The river originates on the slopes of Mount Elbrus and forms at the merger of its two tributaries, the Ullukam and Uchkulam; from the source of the Ullukam to the delta, it has a length of 906 km. Between the source and Nevinnomyssk the river flows mostly in the deep and narrow gorge, has many thresholds and rapidly changes its elevation. Near Nevinnomyssk a dam supplies water to the Nevinnomyssk channel. In its central part, until the confluence with the Bolshaya Laba, the Kuban River flows in a wide flat valley with terraced slopes. Then it bends to the west and develops a left-bank floodplain, which is 4 km wide near Ust-Labinsk. There it is winding and has many shoals and rapids. Below the mouth of Laba the river widens up to 20 km. Between the mouths of the rivers Laba and Afips the Adyghe marshes cover an area of about 300 km2, and below the river Afips, about 800 km2 is occupied by the Zakubanskie marshes. At 116 km from the mouth, the Kuban converges with a major tributary, the Protoka, which is 130 km long. Near its mouth the Kuban narrows to 3 to 4 km and then forms a delta covering about 4300 km2. The delta contains numerous limans, some of which have gradually separated from the river. Until the 19th century the Kuban River discharged into both the Black and the Azov seas. However, later, the rising grounds redirected the river entirely to the Azov Sea.

In the upper stream the river is mostly fed by glaciers and high-mountain snow (49%). Near Krasnodar, this contribution drops to 32%; meanwhile, the water supply from the subsoil water increases from 21% to 32%, and that of rainwater from 27% to 32%. The river does not freeze over because of a relatively warm climate and rapid flow in the upper part. The Kuban River is characterized by numerous (6–7 through the year) floods due to rains and thaws, both in the winter and summer. The water level used to fluctuate by up to 5 m, with the maximum in July and the minimum in February. The amplitude of these fluctuations was reduced by construction of the Nevinnomyssk channel and the Tschikskoe, Krasnodar and Shapsug reservoirs. These measures also provided water for fish farming and rice fields.

The average discharge of the Kuban River is at its maximum near Krasnodar at about 425 m3/s. It was formerly higher by some 30 m3/s but was lowered by the reservoir construction. The average discharge near Armavir is 163 m3/s, and it formerly varied between 0.95 and 1160 m3/s before the filling of the Krasnodar Reservoir in the 1980s. The annual outflow to the Azov Sea is about 12 to 13 km3 of water, 8 million tonnes of sediments and 4 million tonnes of dissolved salts.

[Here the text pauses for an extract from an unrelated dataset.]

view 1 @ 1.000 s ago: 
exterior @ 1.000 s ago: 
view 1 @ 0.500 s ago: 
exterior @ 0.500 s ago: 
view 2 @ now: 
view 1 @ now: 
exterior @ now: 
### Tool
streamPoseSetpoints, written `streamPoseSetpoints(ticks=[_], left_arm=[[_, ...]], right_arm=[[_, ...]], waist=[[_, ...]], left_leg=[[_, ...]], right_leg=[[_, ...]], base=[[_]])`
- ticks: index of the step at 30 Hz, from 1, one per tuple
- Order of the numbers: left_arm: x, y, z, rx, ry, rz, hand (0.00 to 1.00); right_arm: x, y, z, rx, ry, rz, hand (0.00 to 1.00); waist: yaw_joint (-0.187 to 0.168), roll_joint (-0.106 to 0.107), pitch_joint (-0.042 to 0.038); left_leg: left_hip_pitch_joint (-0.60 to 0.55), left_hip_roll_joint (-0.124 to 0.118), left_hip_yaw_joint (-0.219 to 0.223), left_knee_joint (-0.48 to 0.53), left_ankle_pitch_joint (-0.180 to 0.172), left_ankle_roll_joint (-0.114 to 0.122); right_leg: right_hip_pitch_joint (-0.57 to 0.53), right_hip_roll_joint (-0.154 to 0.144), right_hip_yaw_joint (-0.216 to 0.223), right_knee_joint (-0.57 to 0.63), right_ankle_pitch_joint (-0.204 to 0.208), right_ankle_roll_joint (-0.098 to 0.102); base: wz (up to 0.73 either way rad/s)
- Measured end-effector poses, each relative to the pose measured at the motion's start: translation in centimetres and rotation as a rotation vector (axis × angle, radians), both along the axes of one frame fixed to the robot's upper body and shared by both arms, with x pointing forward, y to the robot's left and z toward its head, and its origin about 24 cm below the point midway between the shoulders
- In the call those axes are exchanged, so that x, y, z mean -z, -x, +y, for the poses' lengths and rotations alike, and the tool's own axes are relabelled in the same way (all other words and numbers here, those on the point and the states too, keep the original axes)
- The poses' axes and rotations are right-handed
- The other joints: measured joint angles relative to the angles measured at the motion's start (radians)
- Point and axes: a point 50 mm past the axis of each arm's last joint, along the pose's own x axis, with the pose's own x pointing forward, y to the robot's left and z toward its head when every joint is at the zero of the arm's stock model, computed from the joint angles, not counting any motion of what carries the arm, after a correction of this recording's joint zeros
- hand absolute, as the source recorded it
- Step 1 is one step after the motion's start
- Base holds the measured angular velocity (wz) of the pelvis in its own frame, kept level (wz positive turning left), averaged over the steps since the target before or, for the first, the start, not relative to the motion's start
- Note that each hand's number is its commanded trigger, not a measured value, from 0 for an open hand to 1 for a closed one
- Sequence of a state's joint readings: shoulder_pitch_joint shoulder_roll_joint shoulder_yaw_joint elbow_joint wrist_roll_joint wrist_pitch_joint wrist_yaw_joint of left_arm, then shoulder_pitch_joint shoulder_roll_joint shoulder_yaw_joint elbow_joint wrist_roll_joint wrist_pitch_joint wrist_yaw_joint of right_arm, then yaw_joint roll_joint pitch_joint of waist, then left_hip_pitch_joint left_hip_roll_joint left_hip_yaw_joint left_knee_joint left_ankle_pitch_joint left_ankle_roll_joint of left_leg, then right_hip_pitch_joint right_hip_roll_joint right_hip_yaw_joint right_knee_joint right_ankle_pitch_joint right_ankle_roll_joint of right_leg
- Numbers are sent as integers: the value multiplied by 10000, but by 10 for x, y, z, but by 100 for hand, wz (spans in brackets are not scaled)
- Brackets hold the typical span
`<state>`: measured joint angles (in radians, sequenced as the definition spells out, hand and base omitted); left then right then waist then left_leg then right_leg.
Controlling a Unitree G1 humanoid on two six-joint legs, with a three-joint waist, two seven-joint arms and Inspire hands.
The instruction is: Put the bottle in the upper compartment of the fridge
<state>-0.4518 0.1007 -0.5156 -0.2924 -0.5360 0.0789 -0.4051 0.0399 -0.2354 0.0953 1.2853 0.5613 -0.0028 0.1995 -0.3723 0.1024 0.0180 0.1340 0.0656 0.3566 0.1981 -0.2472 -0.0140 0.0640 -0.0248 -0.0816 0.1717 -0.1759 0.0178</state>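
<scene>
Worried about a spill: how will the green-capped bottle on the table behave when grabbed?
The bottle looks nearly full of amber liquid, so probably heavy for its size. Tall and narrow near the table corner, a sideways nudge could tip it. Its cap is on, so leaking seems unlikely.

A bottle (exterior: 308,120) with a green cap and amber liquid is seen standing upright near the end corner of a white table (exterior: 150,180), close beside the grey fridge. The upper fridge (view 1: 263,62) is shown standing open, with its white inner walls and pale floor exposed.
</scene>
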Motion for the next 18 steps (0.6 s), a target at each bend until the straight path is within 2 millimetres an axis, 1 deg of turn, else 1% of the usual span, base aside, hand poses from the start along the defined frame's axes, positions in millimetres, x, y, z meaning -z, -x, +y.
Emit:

The average turbidity is 682 g/m^{3}. Water salinity increases toward the delta; it normally varies between 50 and 400 mg/L and may reach 1000 mg/L in some areas. All major tributaries flow into the Kuban from the left and originate in the Caucasus Mountains. Those tributaries include the Bolshoy Zelenchuk, Maly Zelenchuk, Urup, Laba, Belaya and Pshish.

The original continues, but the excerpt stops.